Problem statement => The string "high" appears in some lines of the entries that follow; copy each such line.

Source data =>
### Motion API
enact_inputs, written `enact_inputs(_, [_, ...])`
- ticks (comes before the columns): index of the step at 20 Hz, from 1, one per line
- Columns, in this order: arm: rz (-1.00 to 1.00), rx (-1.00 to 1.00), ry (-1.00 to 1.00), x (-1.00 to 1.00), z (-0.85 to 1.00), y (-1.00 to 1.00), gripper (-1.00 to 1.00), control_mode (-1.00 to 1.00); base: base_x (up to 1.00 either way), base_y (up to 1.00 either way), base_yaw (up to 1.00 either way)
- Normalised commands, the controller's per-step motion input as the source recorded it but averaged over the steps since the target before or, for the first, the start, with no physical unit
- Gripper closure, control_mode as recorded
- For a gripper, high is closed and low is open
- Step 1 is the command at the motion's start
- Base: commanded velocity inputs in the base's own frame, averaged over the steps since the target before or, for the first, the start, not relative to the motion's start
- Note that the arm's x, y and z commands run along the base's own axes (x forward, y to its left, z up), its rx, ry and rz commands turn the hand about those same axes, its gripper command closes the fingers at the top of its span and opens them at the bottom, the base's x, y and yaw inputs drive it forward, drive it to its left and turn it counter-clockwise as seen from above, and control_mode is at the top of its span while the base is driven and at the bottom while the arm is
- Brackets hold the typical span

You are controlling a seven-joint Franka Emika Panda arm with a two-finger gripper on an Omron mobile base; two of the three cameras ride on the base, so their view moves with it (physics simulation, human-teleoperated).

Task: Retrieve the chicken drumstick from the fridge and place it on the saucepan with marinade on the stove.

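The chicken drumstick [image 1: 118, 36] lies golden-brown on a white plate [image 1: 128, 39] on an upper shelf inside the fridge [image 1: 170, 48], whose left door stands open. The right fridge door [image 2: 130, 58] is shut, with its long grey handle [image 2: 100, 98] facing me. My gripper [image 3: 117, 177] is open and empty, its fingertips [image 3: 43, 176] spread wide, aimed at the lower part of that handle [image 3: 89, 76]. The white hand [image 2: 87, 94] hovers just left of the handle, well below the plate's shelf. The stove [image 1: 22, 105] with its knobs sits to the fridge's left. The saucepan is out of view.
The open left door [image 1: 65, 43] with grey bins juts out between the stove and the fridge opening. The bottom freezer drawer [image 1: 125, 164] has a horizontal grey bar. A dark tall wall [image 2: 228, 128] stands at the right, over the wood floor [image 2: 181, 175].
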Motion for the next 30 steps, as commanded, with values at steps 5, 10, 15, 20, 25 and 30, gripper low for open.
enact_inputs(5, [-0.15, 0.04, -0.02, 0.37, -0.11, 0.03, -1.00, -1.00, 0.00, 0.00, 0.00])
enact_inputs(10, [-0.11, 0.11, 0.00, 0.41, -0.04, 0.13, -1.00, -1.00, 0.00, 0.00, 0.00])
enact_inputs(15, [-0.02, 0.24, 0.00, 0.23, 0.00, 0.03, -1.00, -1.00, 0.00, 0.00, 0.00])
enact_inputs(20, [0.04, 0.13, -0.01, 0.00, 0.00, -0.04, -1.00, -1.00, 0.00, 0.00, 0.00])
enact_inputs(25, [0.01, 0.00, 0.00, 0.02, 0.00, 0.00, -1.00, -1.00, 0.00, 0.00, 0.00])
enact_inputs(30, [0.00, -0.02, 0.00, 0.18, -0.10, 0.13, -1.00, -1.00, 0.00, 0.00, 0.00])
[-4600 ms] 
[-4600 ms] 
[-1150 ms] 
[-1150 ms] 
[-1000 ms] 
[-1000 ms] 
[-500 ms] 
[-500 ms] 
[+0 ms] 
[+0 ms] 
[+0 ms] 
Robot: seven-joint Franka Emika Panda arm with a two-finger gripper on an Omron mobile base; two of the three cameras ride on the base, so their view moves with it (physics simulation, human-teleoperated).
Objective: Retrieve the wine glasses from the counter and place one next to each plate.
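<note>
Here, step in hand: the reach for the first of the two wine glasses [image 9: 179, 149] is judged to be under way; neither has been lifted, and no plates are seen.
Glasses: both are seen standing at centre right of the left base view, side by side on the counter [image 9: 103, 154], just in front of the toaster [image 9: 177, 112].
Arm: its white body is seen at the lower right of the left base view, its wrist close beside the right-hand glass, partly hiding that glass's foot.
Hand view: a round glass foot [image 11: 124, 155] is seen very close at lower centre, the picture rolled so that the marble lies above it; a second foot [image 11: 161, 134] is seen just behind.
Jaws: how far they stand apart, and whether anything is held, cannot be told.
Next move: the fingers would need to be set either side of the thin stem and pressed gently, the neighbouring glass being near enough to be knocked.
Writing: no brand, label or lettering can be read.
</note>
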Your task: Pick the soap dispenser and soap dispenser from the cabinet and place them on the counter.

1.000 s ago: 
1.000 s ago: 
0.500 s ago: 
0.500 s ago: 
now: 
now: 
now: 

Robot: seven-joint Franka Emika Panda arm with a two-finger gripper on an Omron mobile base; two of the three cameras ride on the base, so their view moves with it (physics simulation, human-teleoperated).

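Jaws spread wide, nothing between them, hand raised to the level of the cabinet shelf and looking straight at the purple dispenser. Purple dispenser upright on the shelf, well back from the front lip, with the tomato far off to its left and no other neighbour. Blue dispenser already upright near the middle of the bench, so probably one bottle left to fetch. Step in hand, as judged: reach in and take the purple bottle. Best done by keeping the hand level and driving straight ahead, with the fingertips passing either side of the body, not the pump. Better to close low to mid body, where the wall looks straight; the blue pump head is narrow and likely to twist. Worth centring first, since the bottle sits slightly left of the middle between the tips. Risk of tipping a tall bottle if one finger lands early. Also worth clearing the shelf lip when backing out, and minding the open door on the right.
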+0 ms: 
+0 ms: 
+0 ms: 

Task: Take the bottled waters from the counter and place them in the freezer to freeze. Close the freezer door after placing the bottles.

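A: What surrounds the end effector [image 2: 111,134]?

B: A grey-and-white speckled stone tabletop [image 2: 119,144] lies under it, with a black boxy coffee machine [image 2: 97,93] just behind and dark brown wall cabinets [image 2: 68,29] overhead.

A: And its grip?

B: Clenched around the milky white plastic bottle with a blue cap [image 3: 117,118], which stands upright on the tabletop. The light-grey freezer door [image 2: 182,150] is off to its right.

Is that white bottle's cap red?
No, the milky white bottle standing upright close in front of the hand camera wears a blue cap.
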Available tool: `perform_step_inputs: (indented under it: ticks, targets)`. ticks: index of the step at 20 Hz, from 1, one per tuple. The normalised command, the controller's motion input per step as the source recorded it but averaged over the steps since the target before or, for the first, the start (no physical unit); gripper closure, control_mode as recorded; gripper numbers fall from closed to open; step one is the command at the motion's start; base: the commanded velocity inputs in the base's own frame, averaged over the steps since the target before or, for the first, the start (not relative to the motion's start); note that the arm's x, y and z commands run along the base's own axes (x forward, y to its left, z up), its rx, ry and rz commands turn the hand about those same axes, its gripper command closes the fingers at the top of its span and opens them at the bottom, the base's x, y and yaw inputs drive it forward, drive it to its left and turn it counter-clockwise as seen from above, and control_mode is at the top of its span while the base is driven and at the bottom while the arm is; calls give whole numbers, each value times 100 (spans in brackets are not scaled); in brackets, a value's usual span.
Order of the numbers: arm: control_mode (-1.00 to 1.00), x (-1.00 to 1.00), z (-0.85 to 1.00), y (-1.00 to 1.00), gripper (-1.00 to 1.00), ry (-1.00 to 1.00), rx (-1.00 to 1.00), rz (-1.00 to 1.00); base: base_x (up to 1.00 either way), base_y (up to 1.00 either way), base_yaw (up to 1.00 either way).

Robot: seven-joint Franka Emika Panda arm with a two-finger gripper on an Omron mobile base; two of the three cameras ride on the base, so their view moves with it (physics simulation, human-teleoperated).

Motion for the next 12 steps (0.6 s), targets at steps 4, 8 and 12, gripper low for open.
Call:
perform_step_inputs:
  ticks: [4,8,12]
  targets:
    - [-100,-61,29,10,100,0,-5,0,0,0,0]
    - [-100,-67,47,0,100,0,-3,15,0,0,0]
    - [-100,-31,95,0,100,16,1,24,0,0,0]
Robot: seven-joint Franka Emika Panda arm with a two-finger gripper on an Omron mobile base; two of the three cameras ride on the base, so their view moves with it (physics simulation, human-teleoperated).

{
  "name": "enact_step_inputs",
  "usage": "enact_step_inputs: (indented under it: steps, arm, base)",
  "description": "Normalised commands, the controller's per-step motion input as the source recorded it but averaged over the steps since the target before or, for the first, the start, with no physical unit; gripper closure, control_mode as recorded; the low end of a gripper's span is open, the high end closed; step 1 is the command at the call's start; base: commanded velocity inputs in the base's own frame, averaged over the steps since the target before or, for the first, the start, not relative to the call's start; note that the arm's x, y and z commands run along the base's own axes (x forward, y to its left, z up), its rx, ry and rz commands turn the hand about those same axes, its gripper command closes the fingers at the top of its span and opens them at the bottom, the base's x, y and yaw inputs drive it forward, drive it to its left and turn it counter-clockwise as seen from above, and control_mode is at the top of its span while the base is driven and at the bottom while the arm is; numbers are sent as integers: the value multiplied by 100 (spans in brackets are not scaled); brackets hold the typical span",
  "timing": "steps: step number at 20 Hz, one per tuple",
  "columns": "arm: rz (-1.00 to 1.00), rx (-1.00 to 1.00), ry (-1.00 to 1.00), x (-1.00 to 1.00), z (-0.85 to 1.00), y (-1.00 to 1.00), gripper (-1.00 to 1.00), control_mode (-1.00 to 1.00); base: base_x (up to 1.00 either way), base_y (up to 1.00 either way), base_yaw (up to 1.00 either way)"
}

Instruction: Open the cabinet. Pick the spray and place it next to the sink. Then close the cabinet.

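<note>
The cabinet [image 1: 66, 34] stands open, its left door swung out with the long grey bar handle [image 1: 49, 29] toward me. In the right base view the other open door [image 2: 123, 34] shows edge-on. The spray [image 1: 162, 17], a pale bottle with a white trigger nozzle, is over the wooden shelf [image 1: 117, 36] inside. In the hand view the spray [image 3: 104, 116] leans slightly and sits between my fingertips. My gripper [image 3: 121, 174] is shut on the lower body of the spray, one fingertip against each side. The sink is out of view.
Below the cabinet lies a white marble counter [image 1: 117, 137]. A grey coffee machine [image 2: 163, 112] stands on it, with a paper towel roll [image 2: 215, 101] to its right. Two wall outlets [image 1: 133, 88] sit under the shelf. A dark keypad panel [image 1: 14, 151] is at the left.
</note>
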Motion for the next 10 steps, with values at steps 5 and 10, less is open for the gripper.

The answer =>
- For a gripper, high is closed and low is open
  "description": "Normalised commands, the controller's per-step motion input as the source recorded it but averaged over the steps since the target before or, for the first, the start, with no physical unit; gripper closure, control_mode as recorded; the low end of a gripper's span is open, the high end closed; step 1 is the command at the call's start; base: commanded velocity inputs in the base's own frame, averaged over the steps since the target before or, for the first, the start, not relative to the call's start; note that the arm's x, y and z commands run along the base's own axes (x forward, y to its left, z up), its rx, ry and rz commands turn the hand about those same axes, its gripper command closes the fingers at the top of its span and opens them at the bottom, the base's x, y and yaw inputs drive it forward, drive it to its left and turn it counter-clockwise as seen from above, and control_mode is at the top of its span while the base is driven and at the bottom while the arm is; numbers are sent as integers: the value multiplied by 100 (spans in brackets are not scaled); brackets hold the typical span",

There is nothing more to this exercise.